When coming up with an idea for a television series, and writing a pilot script, writers often make the mistake of approaching it like a feature. Meaning, they focus on a single main character, with a single problem and goal.

That’s not how television works.

I can understand why this happens, because feature films very rarely feature true “ensemble” storytelling (where there’s more than one “main character” and more than one “story” going on in a movie).

And virtually all of the books about screenwriting are about writing features. Also, certain shows seem, on the surface, like they are very much centered on one person with one problem. Take Breaking Bad. It’s about a high school chemistry teacher who start cooking meth, and deals with the consequences. Or Crazy Ex-Girlfriend. It was about a young woman who follows a former teenage boyfriend to his home town to try to get back with him, while pretending it’s a coincidence that she’s there.

THE IDEA - Graham Yost quote

Many shows seem like they’re focused on one main star/character at the center, and sometimes even put their name in the title. For example: House, M.D. Buffy the Vampire Slayer. Roseanne. The Mary Tyler Moore Show. The list goes on and on.

But if you really analyze all of these shows, they are each about an ensemble, where other characters besides the supposed “main” one also “get stories.” What I mean is that in a typical episode, more than one character has a clear problem and goal for that episode, which builds to a climactic resolution of some sort, by the end of it. And as I’ve written about before, this is even true of the most serialized shows — they are never just about one problem that goes on endlessly; they’re always about smaller problems that can feel like a complete story within an episode, which connect to larger overall problems that can never quite resolve.

If you break down virtually any episode of television, there are multiple stories within it, each of which has a different “main character.” Professional TV writers call them the “A Story,” “B Story,” “C Story,” etc. These stories are interwoven throughout the hour or half hour. All of them start with a catalyst event of some sort (sometimes one that happened in a previous episode), and chronicle their main character’s active attempts to resolve the situation, which tends to complicate, and defy resolution, all the way up to the final act, when it finally does get resolved. These situations tend to connect to some specific ongoing unmet need that their main character has.

Take NBC’s drama This is Us. It’s a more obvious example of an ensemble approach. You’ve got three adult triplets (one adopted), each of whom has something in their life that creates endless potential problems for them to deal with. In most episodes, each of the three gets a “story” about their attempts to deal with the latest crisis related to this central life issue. Simply put, Kate has struggled with weight (and self-esteem issues) her whole life. Kevin is an unfulfilled sitcom actor leading a shallow existence, and unsure if he can be a real actor, or have a real life.
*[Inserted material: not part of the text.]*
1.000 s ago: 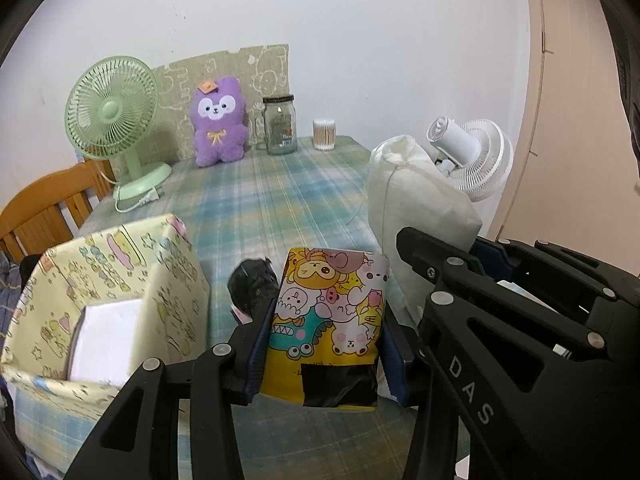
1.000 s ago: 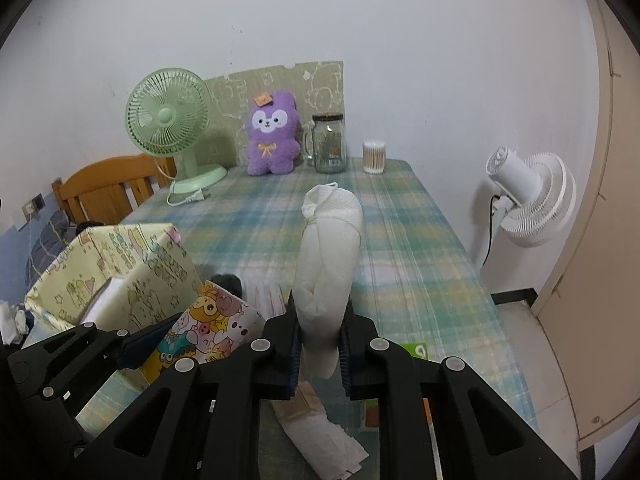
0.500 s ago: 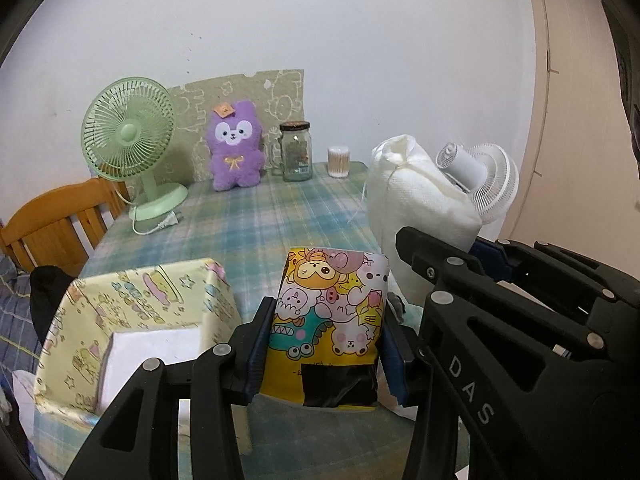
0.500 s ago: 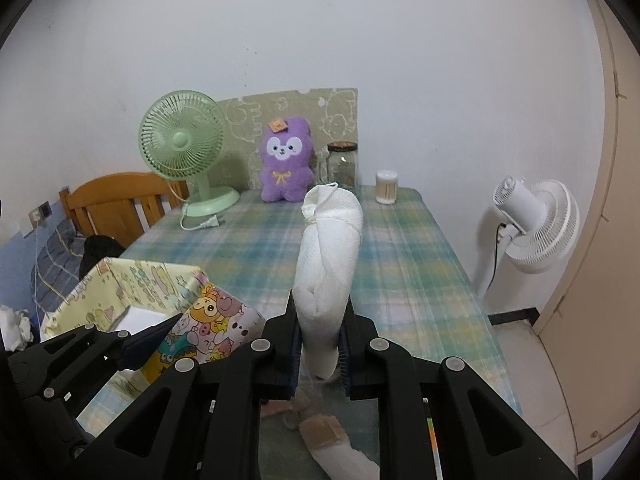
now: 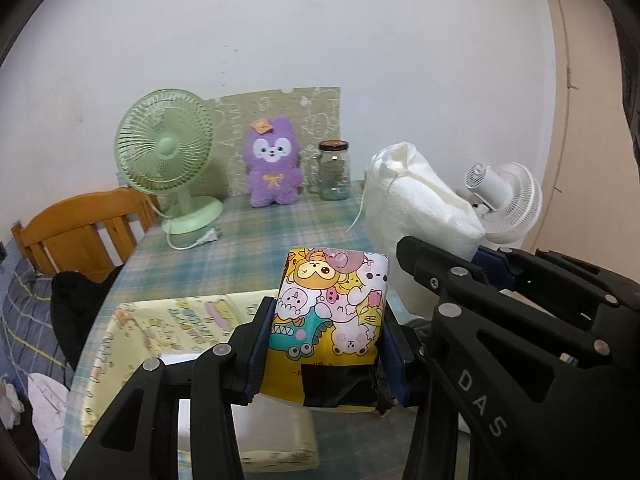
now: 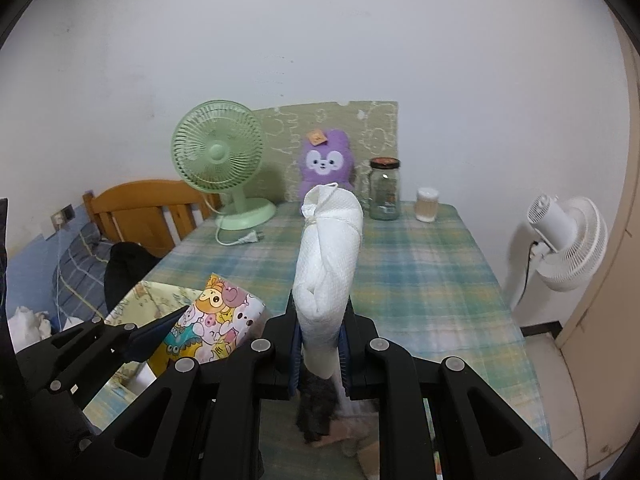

And Randall, who is African-American, has never fully recovered from being the different one, whose father abandoned him at a fire station when he was a newborn. Finally, their parents get stories set in the past, when the kids were young — mostly related to the challenges of parenting triplets and keeping their marriage working.

Virtually all the stories on this show stem from these specific ongoing issues, which create a variety of different shorter-term challenges for their characters, from episode to episode.

I think it’s obvious when watching this show that there isn’t a “main character.” It’s about an ensemble of people. Each of whom operate within a web of conflict with the other characters. It’s not about a person with a problem. It’s about a group of people with ongoing problems.

And that’s what all series are. They aren’t primarily one long story. They are a vessel for an unlimited number of smaller stories, for a variety of different characters, all of whom are connected, and in a situation that will generate new problems and conflicts for them endlessly. In a typical episode, they will tend to resolve one smaller level problem that has emerged that week, taking them back to their normal status quo, but next week they will have a new one. And these smaller problems (or opportunities) tend to connect to that one thing in their lives that can never fully be resolved, which is the heart of the series.

It’s easy to see that on a show like This is Us. But this is true of virtually every drama or comedy series. The only partial exception would be hard-edged procedural shows like The X-Files or Law & Order, which only have a single “case story” that carries the whole episode. Such shows don’t give their characters personal stories at all. They can get by with only having one or two characters who we follow, as they try to solve the case of the week. But these are very rare. Even procedurals more typically have a large “team” solving the cases, and B and C personal stories to augment the cases.

My main point is that when you’re coming up with an idea for a series, don’t think “main character.” Think “ensemble.” You’re looking for a group of interconnected people in an overall problematic situation that will never really resolve. You need at least 4-5 such people in a half-hour comedy, and typically more than 6 in a one-hour series (and sometimes as many as 20, if you consider a show like Downton Abbey). Probably most episodes (including your pilot) will have two or more stories in them (sometimes many more), each with a different main character.

You need a lot of characters and a lot of potential stories, for a series idea to feel like it has enough going on in it to last. The people need to have a reason to constantly be interacting with each other, and they need inherent unsolvable conflicts with each other, and/or the world at large, which will make them compelling characters for the long term.

At least that’s what I’ve come to believe. Let me know if you can think of a really successful show that seems to not follow these guidelines. I’ll respond with my take on it.